The flare is an important feature that helps for proper stent positioning during the deployment. In addition, the flange contributes to the anti-migration features of the various SECS. Figure 3 shows how after the pullout resistance force reached an initial plateau, later in the migration process there is a local maximum corresponding to the flare. Those are most pronounced in the curves of the Wallflex and the SX-Ella stents. Further testing is needed in order to better quantify the contribution of the flare as an anti-migration stent feature.
The post experimental assessment of the tissue identified micro/macro perforations caused by the non-covered Niti-S D -Type (Figure 5C) and the partially covered Niti-S -Comvi (Figure 5E). Those two stents reached the highest forces before the onset of the migration (Table 4). The migration initiation force at the previously described inflection point was 3.7N for the Niti-S ComVi and 4.2N for the Niti-S D-Type stent. This force is an important measure since it represents the resistance that the stent has to overcome in order to start migrating. The higher the migration initiation force, the higher the pressure generated in the colonic wall and respectfully the higher the likelihood for injury and perforation. As such, both the Niti-S ComVi and the Niti-S D-Type caused a perforation during the experiments. Based on our observations we do not claim causation but rather a possible correlation that has to be taken into account during the development of new stents. Further and more detailed experiments will be needed in order to better understand the relationship between tissue injury and maximal force reached at the time when the migration begins.

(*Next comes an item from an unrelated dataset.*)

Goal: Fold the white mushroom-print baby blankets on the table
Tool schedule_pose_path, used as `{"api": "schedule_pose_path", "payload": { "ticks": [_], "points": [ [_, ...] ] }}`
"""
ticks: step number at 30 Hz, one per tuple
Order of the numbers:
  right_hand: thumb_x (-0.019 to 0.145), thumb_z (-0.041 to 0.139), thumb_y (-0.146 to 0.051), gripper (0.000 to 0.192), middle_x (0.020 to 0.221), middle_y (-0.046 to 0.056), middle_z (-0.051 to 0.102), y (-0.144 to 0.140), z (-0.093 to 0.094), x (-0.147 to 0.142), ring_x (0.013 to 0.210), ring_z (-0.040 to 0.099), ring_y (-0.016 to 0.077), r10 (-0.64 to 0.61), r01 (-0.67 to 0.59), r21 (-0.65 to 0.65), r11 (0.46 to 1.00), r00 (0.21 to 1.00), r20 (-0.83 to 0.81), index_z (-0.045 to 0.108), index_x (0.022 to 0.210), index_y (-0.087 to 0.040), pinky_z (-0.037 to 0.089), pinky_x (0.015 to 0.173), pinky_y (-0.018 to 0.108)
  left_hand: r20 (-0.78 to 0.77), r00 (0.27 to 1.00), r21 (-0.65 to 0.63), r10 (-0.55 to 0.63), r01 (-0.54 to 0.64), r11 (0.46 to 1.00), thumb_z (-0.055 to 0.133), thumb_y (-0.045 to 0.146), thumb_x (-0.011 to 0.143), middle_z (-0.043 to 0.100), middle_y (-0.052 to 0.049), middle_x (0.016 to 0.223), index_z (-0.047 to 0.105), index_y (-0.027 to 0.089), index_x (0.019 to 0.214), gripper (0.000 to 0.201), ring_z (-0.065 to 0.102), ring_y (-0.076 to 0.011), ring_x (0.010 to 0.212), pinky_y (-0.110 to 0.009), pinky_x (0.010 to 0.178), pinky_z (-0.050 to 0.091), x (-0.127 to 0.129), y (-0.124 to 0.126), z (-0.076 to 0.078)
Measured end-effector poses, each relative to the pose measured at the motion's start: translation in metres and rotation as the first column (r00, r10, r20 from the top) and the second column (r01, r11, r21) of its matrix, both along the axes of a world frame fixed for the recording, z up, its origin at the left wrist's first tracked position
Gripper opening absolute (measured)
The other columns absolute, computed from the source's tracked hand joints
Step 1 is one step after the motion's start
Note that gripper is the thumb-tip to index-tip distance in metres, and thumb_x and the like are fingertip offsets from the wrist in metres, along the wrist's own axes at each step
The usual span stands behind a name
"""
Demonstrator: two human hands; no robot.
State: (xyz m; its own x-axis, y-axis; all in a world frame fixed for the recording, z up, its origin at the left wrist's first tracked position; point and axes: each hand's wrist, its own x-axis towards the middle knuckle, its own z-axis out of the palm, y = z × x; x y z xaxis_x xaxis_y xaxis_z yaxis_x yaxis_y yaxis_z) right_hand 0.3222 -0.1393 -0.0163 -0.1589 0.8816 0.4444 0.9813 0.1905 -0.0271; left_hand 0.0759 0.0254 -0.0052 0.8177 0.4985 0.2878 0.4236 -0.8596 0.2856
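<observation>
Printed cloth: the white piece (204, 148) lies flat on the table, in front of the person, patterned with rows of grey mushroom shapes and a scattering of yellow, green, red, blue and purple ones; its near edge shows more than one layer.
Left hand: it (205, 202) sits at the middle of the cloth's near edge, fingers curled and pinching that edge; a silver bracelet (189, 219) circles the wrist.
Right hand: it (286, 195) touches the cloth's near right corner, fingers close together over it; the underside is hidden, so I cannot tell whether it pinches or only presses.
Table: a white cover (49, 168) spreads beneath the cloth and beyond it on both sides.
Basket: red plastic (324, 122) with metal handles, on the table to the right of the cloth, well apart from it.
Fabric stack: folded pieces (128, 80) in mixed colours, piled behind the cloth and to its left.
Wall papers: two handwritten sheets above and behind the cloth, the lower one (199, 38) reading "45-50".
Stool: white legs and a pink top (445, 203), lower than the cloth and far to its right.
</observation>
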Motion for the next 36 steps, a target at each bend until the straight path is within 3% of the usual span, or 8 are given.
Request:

A number of limitations mitigate the power of our conclusions. There are differences in the function and physiologic response when testing in vivo colon and ex vivo colonic model. The lack of motility and muscle tone in addition to the lack of obstruction physiology of an ex vivo model will likely affect the migration of the various stents. However, our intent was not to substitute an in vivo colonic stricture model, but rather to develop a simple, reliable and easy to assemble in vitro tool that could help better understanding migration and efficiently guide the early GI stent development. The ease and accessibility of fresh porcine tissue makes our novel-testing model an attractive alternative that could be used repeatedly to test various stent characteristics and result in significant decrease of developmental time and costs.
In conclusion, our stricture model is the first dynamic ex vivo animal model that closely simulates human colonic stricture and tests stent migration. This model could be a valuable tool to help understanding the process of migration and steer the development of modern stent technology.
All of the listed authors contributed substantially in the design, development and execution of the experiments. Dr. Miroslav Peev designed the study, performed the experiments and wrote the manuscript. Russell Corwin, Andrew Harvey, Matthew Baird were closely involved in the design and development of the testing apparatus and also in the execution of the experiments. Dr. Jeffrey Milsom and Dr. Frederick Cornhill supervised the performance of all experiments and also the completion of the manuscript.